One of my colleague's used to call Melbourne University "the university that swallowed a suburb". Being situated very close to the city means that it hasn't had much room to expand. I have vague memories of protests about pulling down a bowling green to make way for University Square but need to read more about it to be sure it caused a ruckus. What I can tell you is that there has been a huge program of constructing new and often tall buildings in Carlton to the south of the Parkville campus. (Incidentally, I was once told that the university's address is Parkville rather than Carlton because Carlton was once an unsvaoury address but I also haven't been able to verify this.)
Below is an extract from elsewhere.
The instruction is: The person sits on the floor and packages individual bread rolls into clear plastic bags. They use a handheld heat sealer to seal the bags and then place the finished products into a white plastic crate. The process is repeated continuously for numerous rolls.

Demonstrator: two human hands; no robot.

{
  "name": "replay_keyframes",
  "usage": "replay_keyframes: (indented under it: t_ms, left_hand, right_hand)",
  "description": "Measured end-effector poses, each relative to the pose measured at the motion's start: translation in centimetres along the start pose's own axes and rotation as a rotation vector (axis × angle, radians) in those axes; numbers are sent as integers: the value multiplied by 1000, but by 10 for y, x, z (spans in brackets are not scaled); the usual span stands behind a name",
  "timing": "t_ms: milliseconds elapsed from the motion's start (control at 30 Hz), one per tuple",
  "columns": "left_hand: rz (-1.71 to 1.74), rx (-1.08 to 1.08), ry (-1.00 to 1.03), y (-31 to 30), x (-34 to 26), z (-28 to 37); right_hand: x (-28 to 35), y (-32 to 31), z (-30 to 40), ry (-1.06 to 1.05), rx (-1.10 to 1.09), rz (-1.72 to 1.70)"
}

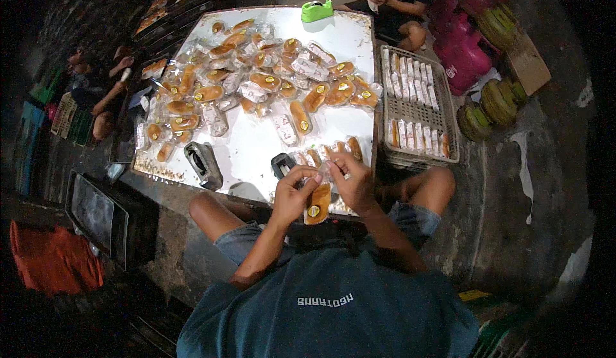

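Between my two hands hangs a bread roll in a clear plastic bag (317, 205), with a yellow sticker near its lower end. The fingers of my left hand (294, 192) pinch one side of the bag's gathered top. My right hand (352, 182) pinches the other side of the same clear plastic. Just behind my left hand stands a dark tape dispenser (282, 164). A row of bagged rolls (355, 149) lies beyond my right hand, partly hidden by the fingers.
Many bagged rolls (264, 82) are heaped across the white table (250, 158). A grey tape dispenser (203, 165) stands front left, a green one (316, 11) at the far edge. At right, a plastic crate (417, 110) holds rows of bagged rolls. Other people sit at left and far right.
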State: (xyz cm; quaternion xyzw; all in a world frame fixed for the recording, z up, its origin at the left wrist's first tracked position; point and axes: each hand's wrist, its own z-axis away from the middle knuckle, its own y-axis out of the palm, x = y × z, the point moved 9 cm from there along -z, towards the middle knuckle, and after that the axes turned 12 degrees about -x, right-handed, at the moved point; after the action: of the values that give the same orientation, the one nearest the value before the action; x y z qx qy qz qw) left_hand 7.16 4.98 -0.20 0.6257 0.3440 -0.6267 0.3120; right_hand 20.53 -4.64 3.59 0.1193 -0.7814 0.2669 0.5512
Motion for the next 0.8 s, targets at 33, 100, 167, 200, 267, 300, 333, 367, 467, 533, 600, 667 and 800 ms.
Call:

Along with the buildings works in Carlton have been an explosion of cafes to accommodate the academic community who have moved into this area. Baretto
sits at the bottom of the Alan Gilbert Building, Porta Via at the Law Building, Tre Sette
at 139 Bouverie Street and Briscola
at 157 Pelham Street are ones I have visited regularly. I love the soup and salads in Tre Sette and at one stage ate a lot of Briscola's toasted panini with mozzarella, pesto, rocket, eggplant, red capsicum and zucchini. I even ordered one and took a photo (below) for old times' sake. They all do some interesting wraps and deliciious sweet bakes.
One of the bright new cafes in the area is Animal Orchestra
at 163 Grattan Street (opposite the 1888 Building). Unfortunately I have lost my photos of the fantastic mural of magazine clippings that adorn the walls but you can see then at the link in the previous sentence. The top photo is the exterior of the terrace house where it is located. I love their soups. They always have a vegetarian one, though sometimes a bit spicy. Below is a photo of a takeaway soup I had at my desk with a florentine. Their biscuits are great and so is their vegetarian pizza. The staff are friendly and I love their quirky old furniture in the best of student traditions. They even have an upstairs room for private gatherings.
Below is my lunch I had last year at Seven Seeds
at 114 Berkeley Street with fellow blogger Catherine of CatesCates
. It is on the university fringe so I decided to include it before I discovered how long this post would be. I had a sandwich with pumpkin and herbed fetta with a side of rocket. It was very nice but rather pricey. That didn't stop us both having to try one of the amazing cakes. The brownie was divinely decadent. The cafe is in an old warehouse and was busy and hipper than thou. Only to expected in this neck of the woods.
Finally, I can't mention university food without at least acknowledging pub life. As a student I spent quite some time at The Clyde and Naughtons but I only remember the beer rather than the food so I can't comment on lunch there. These days I prefer my food to my drink. Below is a photo of the Prince Alfred Hotel
on the corner of Grattan and Bouverie Streets - better known to the regulars as PAs. It is a great place to go for a group lunch. Vegetarians can get decent pub grub classics such as burger and chips or veg pasta. It can get very full of students during semester but takes bookings.
In addition to a wealth of places on and around campus, the University of Melbourne is blessed with a close proximity to Lygon Street and the city. As you will see from this long post, the biggest problem in finding somewhere to eat is the tyranny of choice. Oh and you must be wary about what you say because chances are that one of your colleagues will be sitting nearby.